There is no traditional game UI baked into the art. The AI paints the world in whatever style you pick — "stick figure on grid paper" or "cyberpunk noir" — and the dialogue panel and choice buttons are a light HTML layer drawn on top, tuned to sit over the scene.
---
## One-click deploy
[![Deploy with Vercel](https://vercel.com/button)](https://vercel.com/new/clone?repository-url=https://github.com/zonghaoyuan/infiplot&root-directory=apps/web&env=TEXT_BASE_URL,TEXT_API_KEY,TEXT_MODEL,IMAGE_BASE_URL,IMAGE_API_KEY,IMAGE_MODEL,VISION_BASE_URL,VISION_API_KEY,VISION_MODEL,TTS_BASE_URL,TTS_API_KEY,TTS_SPEECH_MODEL,MOCK_IMAGE&envDescription=Three%20required%20providers%20%2B%20optional%20TTS.%20Any%20OpenAI-compatible%20endpoint%20works%20for%20text%2Fvision%2Ftts.&envLink=https://github.com/zonghaoyuan/infiplot%23environment-variables)

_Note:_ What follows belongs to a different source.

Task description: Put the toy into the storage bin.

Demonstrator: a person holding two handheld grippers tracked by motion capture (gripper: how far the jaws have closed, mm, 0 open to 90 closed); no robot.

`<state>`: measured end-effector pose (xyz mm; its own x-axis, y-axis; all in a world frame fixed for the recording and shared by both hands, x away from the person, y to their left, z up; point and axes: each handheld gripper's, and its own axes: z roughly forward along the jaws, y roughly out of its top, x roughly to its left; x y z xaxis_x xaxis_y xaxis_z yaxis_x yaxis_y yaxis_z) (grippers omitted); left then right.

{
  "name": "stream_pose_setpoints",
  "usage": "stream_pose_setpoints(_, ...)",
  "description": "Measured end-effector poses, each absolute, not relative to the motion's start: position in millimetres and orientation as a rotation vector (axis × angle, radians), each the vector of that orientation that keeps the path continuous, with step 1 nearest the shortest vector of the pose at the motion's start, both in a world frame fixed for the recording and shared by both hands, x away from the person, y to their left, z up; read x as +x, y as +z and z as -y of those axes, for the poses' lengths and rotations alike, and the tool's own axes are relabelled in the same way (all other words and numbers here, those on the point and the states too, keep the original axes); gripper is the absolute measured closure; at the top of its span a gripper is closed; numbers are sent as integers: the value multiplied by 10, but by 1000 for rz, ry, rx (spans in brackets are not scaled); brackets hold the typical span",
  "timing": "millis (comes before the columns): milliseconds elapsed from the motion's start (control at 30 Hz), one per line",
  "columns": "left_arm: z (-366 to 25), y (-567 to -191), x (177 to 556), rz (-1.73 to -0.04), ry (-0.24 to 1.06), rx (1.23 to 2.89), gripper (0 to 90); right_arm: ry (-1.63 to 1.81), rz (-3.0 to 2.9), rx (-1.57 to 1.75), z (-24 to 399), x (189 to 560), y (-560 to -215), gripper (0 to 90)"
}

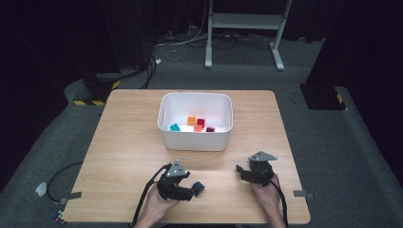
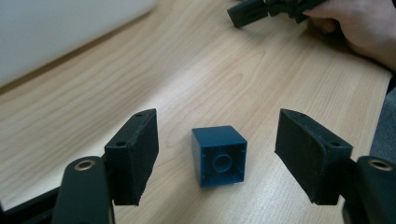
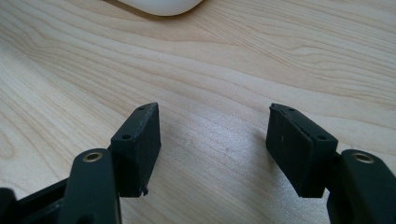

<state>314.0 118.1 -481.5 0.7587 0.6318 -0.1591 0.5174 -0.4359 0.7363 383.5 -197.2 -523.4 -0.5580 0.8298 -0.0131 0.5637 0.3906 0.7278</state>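
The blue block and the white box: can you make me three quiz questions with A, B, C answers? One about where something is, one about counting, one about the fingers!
1. Where is the dark blue block?
A. In the white box
B. On the table between the left gripper's fingers
C. On the floor

2. How many small blocks lie in the white box?
A. Two
B. Five
C. Nine

3. How are the left gripper's fingers?
A. Open, not touching the block
C. Squeezing an orange block
B. Shut tight on nothing

Answers:
1. B: the left gripper view shows it lying on the wood between the two fingers.
2. B: the high view shows a teal, an orange, a red, a coral and a dark red block.
3. A: table shows on both sides of the block, between it and the fingers.
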Motion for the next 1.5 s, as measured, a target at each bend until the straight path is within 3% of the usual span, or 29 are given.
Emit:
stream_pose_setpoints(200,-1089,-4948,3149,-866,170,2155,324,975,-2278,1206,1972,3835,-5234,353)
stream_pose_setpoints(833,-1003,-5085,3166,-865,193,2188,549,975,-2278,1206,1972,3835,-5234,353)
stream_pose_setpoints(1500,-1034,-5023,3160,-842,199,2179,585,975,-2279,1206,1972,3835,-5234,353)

After deploy, set the environment variables (see below) in your Vercel project. Nine are required; TTS is optional (leave blank to run silently); `MOCK_IMAGE=true` skips image generation for cheap TTS-only testing. The Vercel project's **Root Directory** must be set to `apps/web` (the deploy button passes this; if you configure manually, set it in Project Settings).
---
## Environment variables
Three required providers + optional TTS. Text, Vision, and TTS accept any OpenAI-compatible endpoint (OpenAI, Anthropic via OpenAI-compat proxy, Gemini, OpenRouter, DeepSeek, local Ollama, …). Image goes to **Runware** (its own task-array protocol, not OpenAI-compatible).

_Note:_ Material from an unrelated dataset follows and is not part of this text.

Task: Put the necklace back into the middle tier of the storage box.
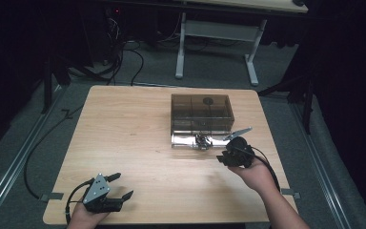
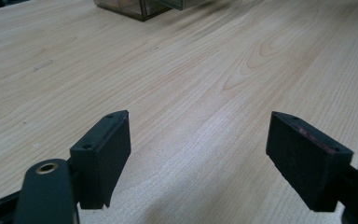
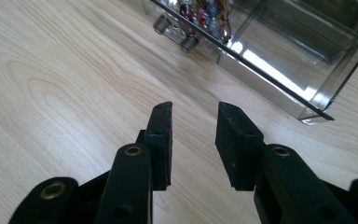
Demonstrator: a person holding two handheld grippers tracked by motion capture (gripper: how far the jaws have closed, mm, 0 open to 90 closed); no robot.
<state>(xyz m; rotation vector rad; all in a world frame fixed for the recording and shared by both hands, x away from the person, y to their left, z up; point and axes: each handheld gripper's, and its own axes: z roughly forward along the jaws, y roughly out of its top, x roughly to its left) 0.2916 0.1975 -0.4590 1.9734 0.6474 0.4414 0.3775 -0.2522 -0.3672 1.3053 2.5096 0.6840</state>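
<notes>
A smoky clear plastic drawer box [image 1: 201,110] stands at the table's back right. Its lower drawer [image 1: 183,140] is pulled out toward me, with small colourful items [image 1: 202,141] inside. The right gripper view shows that drawer [image 3: 279,60], its two round knobs [image 3: 188,43] and the colourful items [image 3: 200,10]. My right gripper [image 1: 226,155] hovers just right of the drawer's front; its jaws [image 3: 193,128] stand a narrow gap apart with nothing between them. My left gripper [image 1: 121,186] rests near the front left edge, wide open [image 2: 198,135] over bare wood.
The wooden table [image 1: 133,138] is bare in the middle and on the left. A corner of the box [image 2: 137,7] lies far ahead of the left gripper. Cables [image 1: 33,152] trail on the floor at left, and a desk frame [image 1: 217,33] stands beyond the table.
</notes>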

| Provider | Variables | Required? | Recommended |
|---|---|---|---|
| Text · story director | `TEXT_BASE_URL` `TEXT_API_KEY` `TEXT_MODEL` | ✅ | `claude-opus-4-7` via Anthropic |
| Image · UI renderer | `IMAGE_BASE_URL` `IMAGE_API_KEY` `IMAGE_MODEL` | ✅ | `runware:400@6` (FLUX.2 [klein] 9B KV) via [Runware](https://runware.ai) |
| Vision · click reader | `VISION_BASE_URL` `VISION_API_KEY` `VISION_MODEL` | ✅ | `gemini-3-flash` via Google |
| TTS · per-character voice | `TTS_BASE_URL` `TTS_API_KEY` `TTS_SPEECH_MODEL` | optional — leave blank to run silently | `mimo-v2.5-tts` via Xiaomi MiMo |
There's also a flag for cheap testing:
| Variable | Effect |
|---|---|
| `MOCK_IMAGE=true` | Skip image generation; the renderer returns a static placeholder. Story, voice, and choices still run normally. Great for iterating on TTS without burning Runware credits. |
See `apps/web/.env.example` for the exact shape.
---
## Local development
Requires Node 20+ and pnpm 9+.
```bash
pnpm install
cp apps/web/.env.example apps/web/.env.local
# fill in env vars (9 required + optional TTS/MOCK_IMAGE)
pnpm dev
# open http://localhost:3000
```
---
## Project layout
```
infiplot/
├── apps/web/ Next.js 16 app — pages + API routes (Vercel root)
└── packages/
├── types/ shared TypeScript types
├── ai-client/ unified OpenAI-compatible clients + Runware adapter
├── tts-client/ Xiaomi MiMo TTS adapter
└── engine/ multi-agent AI orchestration (open core)
```
`packages/engine` is the open core — pure TS, no Next.js or browser dependency. Import it directly to build your own interactive-narrative front-end (Tauri, Electron, CLI, anywhere).
---
## Cost & limits
With the recommended trio, each **scene** is dominated by the text-LLM call. The FLUX.2 [klein] 9B KV image is roughly **\$0.001** per scene (1792×1024, 4 steps, sub-second); the text call is the rest. Tapping through a scene's beats is free. To keep transitions instant, the engine also **pre-generates scenes you might pick but don't** — so real spend runs somewhat higher than the scenes you actually see. There is no rate limiting or auth out of the box — if you make your deployment public, your bill will reflect that. Add limits (and consider lowering the prefetch depth) before sharing widely.